Schulleiter Dr. Reiner Berg: „Schule ist elektrisiert“

Elisa Heinrich fand bei ihrer Suche nach einer entsprechend großen und gut sichtbaren Wandfläche – auch unterstützt von der Stadt Siegen – die Fassade des Löhrtor-Gymnasiums. Schulleiter Dr.
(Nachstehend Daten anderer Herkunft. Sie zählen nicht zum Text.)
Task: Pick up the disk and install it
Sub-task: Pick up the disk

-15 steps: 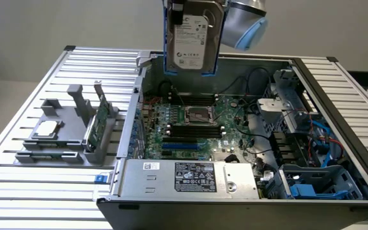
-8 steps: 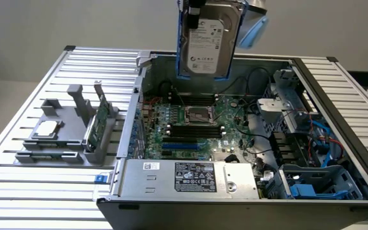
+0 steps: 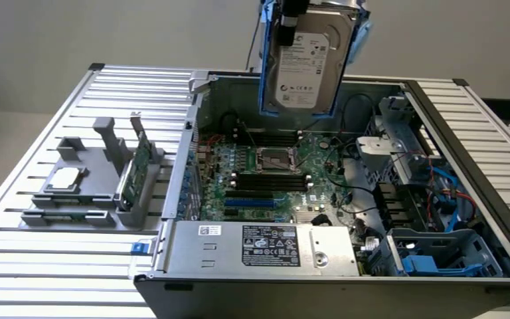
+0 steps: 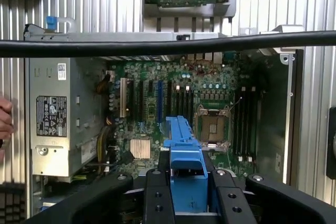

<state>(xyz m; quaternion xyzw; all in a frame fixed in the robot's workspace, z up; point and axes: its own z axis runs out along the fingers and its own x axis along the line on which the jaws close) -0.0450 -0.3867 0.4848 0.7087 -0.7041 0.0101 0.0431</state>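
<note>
So, we've got the disk [image 3: 307, 63] up at the top centre of the exterior view, hanging upright with its white label facing the camera and the blue carrier framing it. The pincer [image 3: 292, 16] is clamped on its top end, so it's grasping the disk, which sits well above the open case [image 3: 326, 296] and touches nothing else.

In the wrist view we look past the black fingers [image 4: 157, 198], which hug the blue carrier on both sides, straight down onto the motherboard [image 4: 173, 103] and its CPU socket [image 4: 212, 127]. A black cable [image 4: 157, 45] runs across that view, and a hand [image 4: 4, 124] peeks in at the edge.

Over on the exterior view's left, a grey holder [image 3: 104, 199] on the slatted bench [image 3: 42, 279] carries a green card [image 3: 135, 174] standing on edge and a small chip [image 3: 64, 178] lying flat. The power supply [image 3: 264, 246] fills the case's lower middle.
</note>
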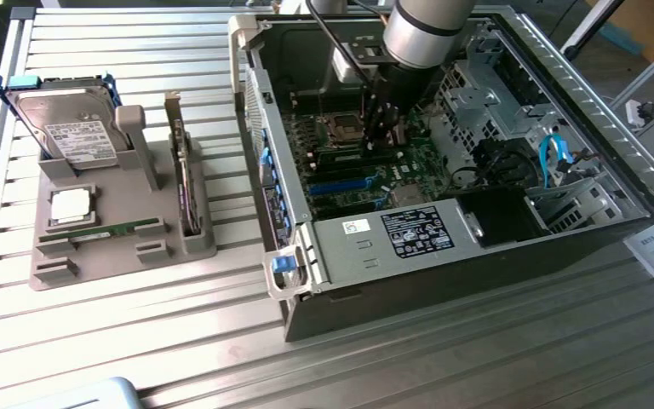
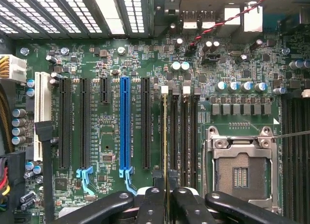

Reiner Berg ließ sich für die „Weltbaustelle“ gewinnen, gerade weil hier Schülerinnen und Schüler derart unmittelbar an der Gestaltung beteiligt sind. „Die Schule ist elektrisiert“, sagt er. Als Religionslehrer fände er selbst das Thema Gerechtigkeit („das ist ja ein ethischer Grundgedanke“) sehr spannend. Kunstlehrerin Monika Liesegang ist glücklich darüber, wie die etablierten Künstler die Jugendlichen in den schöpferischen Prozess einbinden. Überhaupt nicht von einer „eingebildeten“ Warte herab, sondern auf Augenhöhe. Was den Schülerinnen und Schülern besonders gefallen hat, wie deren Sprecher Kevin Dinay beim SZ-„Baustellen“-Besuch betonte. Dr. Reiner Berg hat den Jugendlichen einen Vertrauensvorschuss gegeben: Sie konnten selbst entscheiden, wie viel Zeit sie im „Atelier“ verbringen und wie sie sich den im Unterricht versäumten Stoff aneignen. Fürs Leben gelernt haben sie allemal. Und: Sie haben zumindest eine Idee davon bekommen, was die Arbeit eines Künstlers ausmacht. Vielleicht, so Jan Bresinski, werde ja eine oder einer von ihnen selbst einmal Künstler – oder Künstlerin.